Along comes Barack Obama, inside a skin that he claims is black and that these same leaders claim is black. White people have given this guy good grades in school. White people have hired this guy for high-paying jobs. White people have given this guy millions of their hard-earned dollars to buy his books. Tens of millions of white people have voted for this guy to represent and/or govern them. In his autobiography, he does not mention having to make any special efforts to overcome white prejudice nor does he cite any incidents in which white prejudice had an effect on his educational opportunities, job opportunities, social opportunities, or housing opportunities.

If Barack Obama’s black skin has not held him back, it would seem to discredit these guys’ explanation of what is holding back others in America with black skin.
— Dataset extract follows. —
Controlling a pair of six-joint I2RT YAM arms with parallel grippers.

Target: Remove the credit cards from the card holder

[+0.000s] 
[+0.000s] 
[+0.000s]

Why then would they recommend voting for the very person whose success is discrediting their logic?

[Note that in December 12, 2007, I predicted in this Weblog that Obama would win the general election.]

Full post, including comments

Experience as a teacher turns out to be worthless

In this study by the Urban Institute, punks freshly graduated from college and paid about $30,000 per year were found to be more effective as schoolteachers than experienced union members who draw $80,000 of taxpayer blood for their 9 months of work each year.

Can it be that experience is worthless? I have taught classes from a pre-existing syllabus using a proven textbook. The very first time that I did the class, I worked a bit harder than I would have in subsequent classes, but probably managed to be 85 percent as effective as I could possibly have been. I have taught classes where I was one of the textbook authors and a designer of the syllabus. In this case, experience teaching was hugely valuable and resulted in massive changes to the syllabus, course structure, and textbook (fortunately online in HTML format and thus easily changed).

If public school teachers don’t write or choose their textbooks, it might not make any sense to pay experienced teachers more than beginners. http://www.cpsd.us/Web/HR/2008CTA_UnitA_Salary.pdf shows the salaries for the Cambridge Public Schools, some of the least effective in Massachusetts as measured by student achievement tests. A 22-year-old with a bachelor’s earns $41,000 for 9 months. A teacher with 11 years in the system would earn $69,000. That 11-year veteran who picked up online master’s and Ph.D. degrees in education would earn $81,500 (presumably there is no evidence to support the theory that a degree from University of Phoenix makes someone a better teacher).

If we wanted to spend the same amount of money every year, maybe it would be smarter simply to pay all teachers the same salary, e.g., $60,000 for 9 months of work. We would thereby attract a more able class of young college graduates and if after 7 years they got sick of the job they wouldn’t be tempted to stay because their salary was due to go up so dramatically.